■ **Exercise prompt**:
Search the material below for the word "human". Copy every line where it is found.

*** Opening of Source information ***

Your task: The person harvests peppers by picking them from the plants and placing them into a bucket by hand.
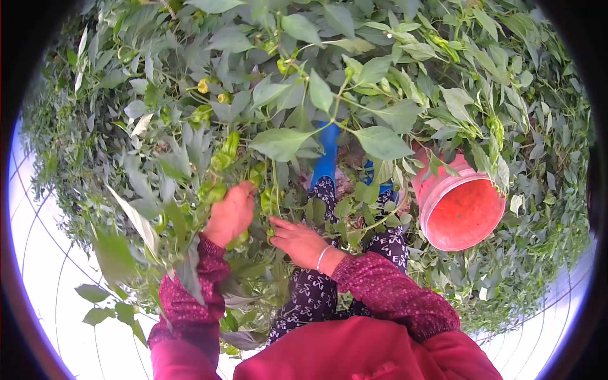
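Several wrinkled green peppers hang among the leaves around my hands. My left hand (232, 214) is closed, with its back toward me and its fingertips close to a green pepper (256, 173); what it holds, if anything, is hidden. Another pale green pepper (216, 192) touches or hangs just beside that hand's knuckles. To the right, my right hand (300, 243) points leftward, thumb and fingers closed around a bit of green pepper (270, 234), mostly covered. Between and above both hands hangs one more green pepper (269, 200).
A pink bucket (432, 190) tilts toward me among the plants on the right, its reddish inside showing. Dense pepper foliage (380, 140) surrounds me, with a branch in front. Blue boots (327, 155) stand below. White sheeting (47, 272) lies at the lower left.
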Action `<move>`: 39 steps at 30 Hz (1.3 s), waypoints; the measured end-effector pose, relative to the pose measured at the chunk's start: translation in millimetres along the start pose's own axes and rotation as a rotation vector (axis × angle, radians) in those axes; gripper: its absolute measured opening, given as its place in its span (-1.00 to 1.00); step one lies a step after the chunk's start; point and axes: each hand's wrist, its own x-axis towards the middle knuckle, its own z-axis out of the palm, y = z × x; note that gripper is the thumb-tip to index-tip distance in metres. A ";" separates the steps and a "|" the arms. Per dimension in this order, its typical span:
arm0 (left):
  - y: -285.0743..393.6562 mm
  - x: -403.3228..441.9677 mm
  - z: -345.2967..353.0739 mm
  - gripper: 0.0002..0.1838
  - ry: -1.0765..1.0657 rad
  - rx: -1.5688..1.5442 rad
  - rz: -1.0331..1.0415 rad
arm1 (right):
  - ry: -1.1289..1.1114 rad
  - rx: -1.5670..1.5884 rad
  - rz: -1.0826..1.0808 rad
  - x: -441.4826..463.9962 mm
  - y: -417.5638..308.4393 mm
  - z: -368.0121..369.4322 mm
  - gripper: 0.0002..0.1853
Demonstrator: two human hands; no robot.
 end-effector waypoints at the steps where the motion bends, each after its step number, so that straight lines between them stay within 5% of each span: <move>1: 5.6 0.2 0.0 -0.82 -0.012 -0.078 0.028 | 0.002 0.019 0.007 -2.0 0.5 2.0 -0.66; 2: 13.6 -1.5 1.6 -0.81 -0.028 -0.160 0.046 | 0.033 0.016 -0.011 -3.2 2.0 9.2 -0.65; 3: 28.7 1.8 5.9 -0.89 0.107 -0.161 0.279 | 0.059 0.011 -0.033 -3.2 5.0 17.2 -0.65; 6: 92.8 15.4 -6.0 -0.81 0.099 -0.196 0.326 | -0.024 0.003 0.003 4.0 4.6 26.3 -0.64; 7: 109.5 26.7 -11.8 -0.82 0.292 -0.140 0.495 | -0.081 0.001 0.037 6.9 4.3 26.2 -0.64; 8: 108.6 43.3 -16.4 -0.83 0.571 0.569 0.648 | -0.057 -0.032 0.014 7.8 5.5 24.5 -0.63; 10: 104.9 84.0 -42.0 -0.83 0.575 0.592 0.626 | -0.014 -0.086 -0.023 4.4 4.6 25.2 -0.60; 11: 107.4 108.7 -69.2 -0.82 0.301 -0.085 0.456 | 0.025 -0.091 -0.032 3.8 8.3 30.9 -0.64; 12: 111.2 134.3 -90.6 -0.80 0.221 0.363 0.200 | 0.016 -0.084 -0.027 3.3 8.9 31.9 -0.64; 16: 18.1 155.0 -89.4 -0.66 -0.298 0.794 -0.071 | -0.028 -0.070 -0.007 4.7 5.8 22.0 -0.63; 20: -76.1 136.4 -58.2 -0.24 -0.593 0.569 -0.404 | 0.010 -0.035 -0.006 3.7 9.8 25.8 -0.63; 23: -82.0 115.2 -48.6 -0.17 -0.678 0.161 -0.535 | 0.090 -0.033 -0.036 -0.7 13.4 29.2 -0.71; 30: -94.4 93.4 -28.3 -0.20 -0.681 -0.049 -0.471 | -0.055 0.004 -0.007 0.8 13.9 10.3 -0.65; 35: -110.5 87.3 -27.5 -0.36 -0.416 -0.249 -0.349 | -0.130 -0.037 0.025 5.9 7.1 -0.1 -0.64; 39: -104.2 56.9 -41.4 -0.50 -0.244 -0.828 -0.269 | -0.097 -0.036 -0.007 14.5 6.2 -6.8 -0.65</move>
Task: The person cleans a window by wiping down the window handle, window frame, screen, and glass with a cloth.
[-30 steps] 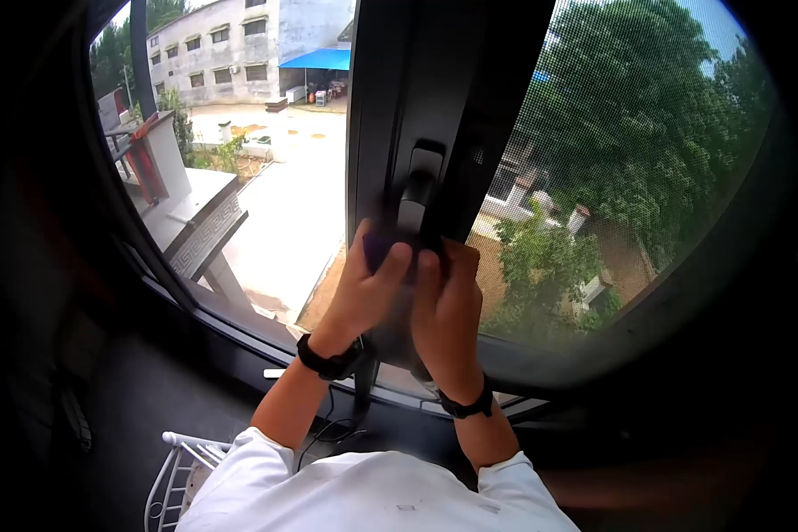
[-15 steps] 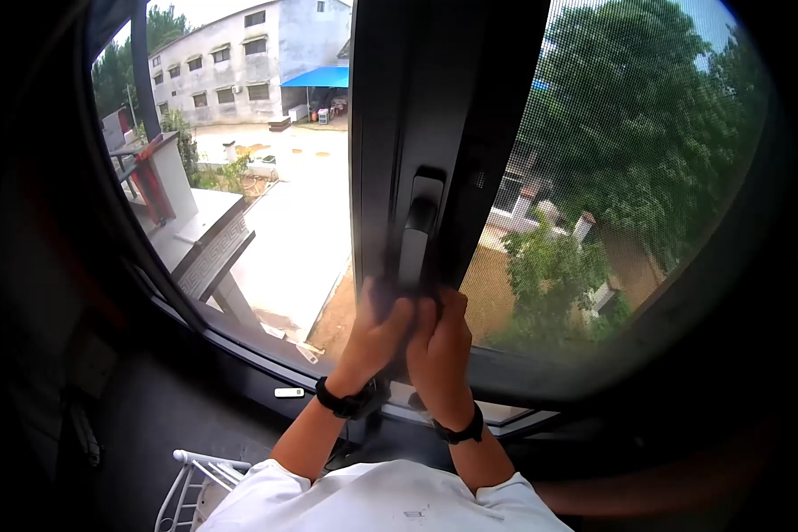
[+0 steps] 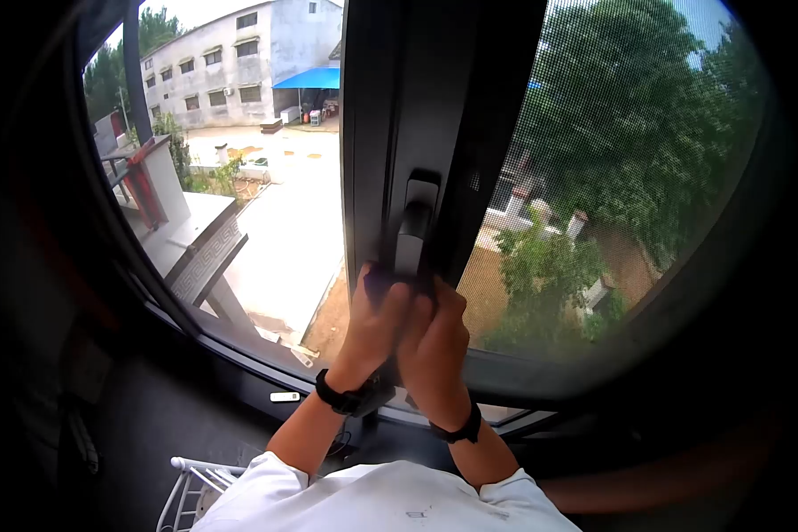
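Note:
In front of me stands the black window frame point(image 3: 372, 133), with a grey upright window handle point(image 3: 410, 253) set in its recess. My left hand point(image 3: 370, 321) and my right hand point(image 3: 434, 341) are side by side at the handle's lower end, thumbs close together. Both have curled fingers around something dark with a purplish tint, which is mostly hidden and blurred; I cannot tell what it is. The handle's lowest part disappears behind the hands. Each wrist wears a black band.
A mesh screen point(image 3: 612, 177) covers the right pane. On the sill at left lies a small white object point(image 3: 285, 397). Below it stands a white metal rack point(image 3: 186, 483). Outside the left pane are a building point(image 3: 239, 62) and a paved yard.
Both hands have shifted slightly up along the handle, still closed together. The whole view has moved a little, so the window and sill appear slightly further left.

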`<control>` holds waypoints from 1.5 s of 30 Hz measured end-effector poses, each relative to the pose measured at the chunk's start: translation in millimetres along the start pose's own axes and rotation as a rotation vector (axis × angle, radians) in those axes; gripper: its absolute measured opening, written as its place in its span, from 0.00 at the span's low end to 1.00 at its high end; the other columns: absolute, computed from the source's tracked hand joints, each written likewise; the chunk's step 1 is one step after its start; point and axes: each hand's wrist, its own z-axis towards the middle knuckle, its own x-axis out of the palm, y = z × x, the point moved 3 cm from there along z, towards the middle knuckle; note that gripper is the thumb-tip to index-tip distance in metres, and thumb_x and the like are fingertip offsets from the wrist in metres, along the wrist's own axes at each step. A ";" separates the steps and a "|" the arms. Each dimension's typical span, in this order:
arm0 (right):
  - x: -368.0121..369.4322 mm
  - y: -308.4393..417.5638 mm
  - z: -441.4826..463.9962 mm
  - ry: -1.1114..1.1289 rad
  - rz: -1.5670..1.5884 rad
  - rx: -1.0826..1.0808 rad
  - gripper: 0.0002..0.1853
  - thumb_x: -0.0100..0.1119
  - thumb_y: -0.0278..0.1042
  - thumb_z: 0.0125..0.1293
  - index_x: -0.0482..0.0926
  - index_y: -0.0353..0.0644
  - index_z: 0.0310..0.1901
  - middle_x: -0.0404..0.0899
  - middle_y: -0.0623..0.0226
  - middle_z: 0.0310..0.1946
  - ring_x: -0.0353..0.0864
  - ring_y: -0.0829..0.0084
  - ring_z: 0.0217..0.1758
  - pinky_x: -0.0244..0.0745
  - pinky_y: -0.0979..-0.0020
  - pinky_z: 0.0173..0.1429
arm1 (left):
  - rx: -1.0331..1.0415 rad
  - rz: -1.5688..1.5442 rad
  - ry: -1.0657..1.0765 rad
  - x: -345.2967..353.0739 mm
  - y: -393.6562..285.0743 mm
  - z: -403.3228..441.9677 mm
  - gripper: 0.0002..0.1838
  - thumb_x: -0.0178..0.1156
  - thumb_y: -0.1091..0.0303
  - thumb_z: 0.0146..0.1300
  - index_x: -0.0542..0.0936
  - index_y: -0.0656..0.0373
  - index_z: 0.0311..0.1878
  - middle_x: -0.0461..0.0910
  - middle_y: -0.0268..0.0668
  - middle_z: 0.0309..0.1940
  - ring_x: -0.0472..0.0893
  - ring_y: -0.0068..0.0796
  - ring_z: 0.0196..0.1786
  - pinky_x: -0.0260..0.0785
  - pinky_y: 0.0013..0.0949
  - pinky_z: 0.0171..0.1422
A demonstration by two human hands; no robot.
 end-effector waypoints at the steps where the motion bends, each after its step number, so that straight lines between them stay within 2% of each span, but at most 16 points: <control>1: -4.2 3.5 3.6 0.036 -0.018 0.008 0.15 0.42 0.37 0.73 0.61 0.34 0.53 0.77 0.45 0.37 0.82 0.49 0.36 0.76 0.60 0.37 | -0.065 0.011 0.052 5.4 -14.2 9.2 0.19 0.57 0.62 0.65 0.67 0.63 0.53 0.73 0.34 0.43 0.72 0.20 0.45 0.67 0.25 0.49; 5: -10.9 12.7 21.4 0.161 -0.007 0.068 0.16 0.42 0.37 0.73 0.61 0.34 0.53 0.77 0.45 0.38 0.82 0.52 0.36 0.76 0.62 0.37 | -0.127 0.017 0.180 6.4 -24.3 15.3 0.21 0.58 0.61 0.65 0.66 0.63 0.54 0.73 0.34 0.44 0.71 0.18 0.45 0.67 0.24 0.49; 11: 4.5 -13.3 -27.0 0.022 0.013 0.024 0.16 0.42 0.37 0.72 0.60 0.32 0.53 0.76 0.45 0.37 0.80 0.51 0.39 0.74 0.61 0.42 | -0.062 -0.111 -0.023 0.2 19.4 -20.5 0.20 0.56 0.64 0.64 0.66 0.64 0.55 0.73 0.36 0.46 0.71 0.23 0.48 0.66 0.28 0.53; 16: -12.8 6.5 10.1 0.079 0.025 0.035 0.11 0.43 0.33 0.71 0.65 0.35 0.49 0.76 0.49 0.31 0.81 0.53 0.33 0.73 0.62 0.35 | -0.111 0.078 0.118 -2.9 1.0 6.3 0.22 0.59 0.59 0.64 0.67 0.64 0.53 0.73 0.35 0.43 0.71 0.21 0.46 0.67 0.27 0.51; 21: -12.3 9.3 9.6 0.043 0.063 0.002 0.13 0.43 0.35 0.73 0.64 0.34 0.50 0.77 0.48 0.34 0.80 0.54 0.35 0.74 0.63 0.40 | -0.085 -0.055 0.061 11.1 -8.0 -1.4 0.27 0.60 0.52 0.63 0.65 0.63 0.54 0.70 0.34 0.44 0.69 0.20 0.45 0.66 0.26 0.51; 23: -7.6 -1.8 -8.3 0.065 0.123 0.115 0.14 0.42 0.37 0.73 0.63 0.33 0.51 0.76 0.47 0.35 0.80 0.54 0.37 0.73 0.62 0.42 | -0.094 -0.027 0.064 5.5 5.7 -14.0 0.29 0.59 0.50 0.63 0.64 0.63 0.55 0.70 0.35 0.44 0.69 0.20 0.46 0.66 0.26 0.51; 27: 1.4 -23.3 -30.7 0.091 0.129 0.111 0.16 0.42 0.39 0.74 0.63 0.33 0.50 0.75 0.55 0.31 0.79 0.68 0.28 0.73 0.70 0.34 | -0.091 0.042 0.052 -11.1 31.2 -25.5 0.33 0.56 0.47 0.65 0.63 0.62 0.62 0.70 0.33 0.49 0.68 0.21 0.51 0.62 0.26 0.57; 28: 2.4 -29.0 -31.3 0.087 0.106 0.051 0.15 0.42 0.40 0.74 0.62 0.34 0.50 0.73 0.60 0.29 0.74 0.76 0.23 0.70 0.75 0.28 | -0.144 -0.024 0.080 -9.7 25.9 -25.8 0.30 0.57 0.52 0.65 0.62 0.62 0.60 0.71 0.35 0.44 0.71 0.21 0.43 0.66 0.25 0.47; 29: 3.7 -32.8 -35.3 0.093 0.108 0.058 0.15 0.42 0.40 0.74 0.62 0.34 0.50 0.73 0.60 0.29 0.74 0.76 0.23 0.70 0.75 0.28 | -0.194 -0.087 0.112 -9.0 22.5 -26.0 0.27 0.59 0.57 0.65 0.61 0.62 0.58 0.73 0.36 0.39 0.74 0.22 0.34 0.71 0.25 0.38; 32: 10.6 -43.6 -42.9 0.122 0.330 0.168 0.14 0.40 0.40 0.74 0.60 0.37 0.50 0.72 0.64 0.27 0.70 0.80 0.21 0.67 0.77 0.25 | -0.119 -0.046 0.102 -8.5 23.1 -30.0 0.25 0.58 0.60 0.66 0.60 0.61 0.57 0.73 0.35 0.37 0.75 0.21 0.30 0.71 0.25 0.32; 33: 10.4 -44.0 -41.4 0.121 0.329 0.166 0.14 0.40 0.40 0.74 0.60 0.37 0.50 0.72 0.64 0.27 0.70 0.80 0.21 0.67 0.77 0.25 | -0.117 -0.048 0.103 -8.3 24.0 -29.3 0.25 0.58 0.60 0.66 0.60 0.61 0.57 0.73 0.35 0.37 0.75 0.21 0.30 0.71 0.25 0.32; 36: 5.9 -36.8 -33.4 0.111 0.317 0.126 0.12 0.39 0.38 0.74 0.62 0.37 0.48 0.71 0.65 0.26 0.68 0.79 0.21 0.65 0.76 0.26 | -0.150 0.026 0.080 -10.6 22.3 -29.2 0.29 0.58 0.54 0.64 0.63 0.64 0.59 0.73 0.33 0.44 0.71 0.19 0.45 0.68 0.25 0.46; 38: -2.2 -25.3 -13.1 0.057 0.206 -0.017 0.11 0.38 0.37 0.74 0.64 0.37 0.45 0.70 0.66 0.24 0.67 0.78 0.21 0.63 0.75 0.28 | -0.146 0.341 0.121 -10.9 7.8 -14.8 0.25 0.58 0.59 0.64 0.64 0.66 0.57 0.76 0.34 0.37 0.74 0.21 0.38 0.69 0.26 0.40; 39: -5.9 -17.6 -3.3 0.047 0.131 -0.092 0.09 0.42 0.33 0.72 0.63 0.36 0.44 0.75 0.55 0.23 0.79 0.59 0.23 0.72 0.66 0.27 | -0.147 0.349 0.116 -10.9 -1.7 -7.6 0.25 0.58 0.59 0.64 0.64 0.66 0.57 0.76 0.34 0.37 0.74 0.21 0.38 0.69 0.26 0.40; 41: -8.9 -17.1 5.5 0.097 0.172 -0.058 0.09 0.41 0.34 0.72 0.63 0.36 0.45 0.75 0.55 0.24 0.79 0.59 0.23 0.72 0.66 0.28 | 0.025 0.527 0.144 -2.7 -24.3 3.3 0.29 0.62 0.52 0.59 0.65 0.70 0.47 0.78 0.51 0.24 0.80 0.49 0.31 0.69 0.42 0.33; 45: -10.7 -17.3 7.9 0.137 0.188 -0.084 0.11 0.41 0.36 0.73 0.62 0.36 0.46 0.75 0.54 0.26 0.80 0.58 0.25 0.72 0.66 0.29 | -0.002 0.423 0.119 -1.5 -18.0 3.1 0.29 0.61 0.53 0.59 0.63 0.69 0.48 0.78 0.50 0.25 0.80 0.47 0.29 0.70 0.39 0.33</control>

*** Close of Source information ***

■ **Task response**:
Demonstrator: two human hands; no robot.
A demonstration by two human hands; no robot.

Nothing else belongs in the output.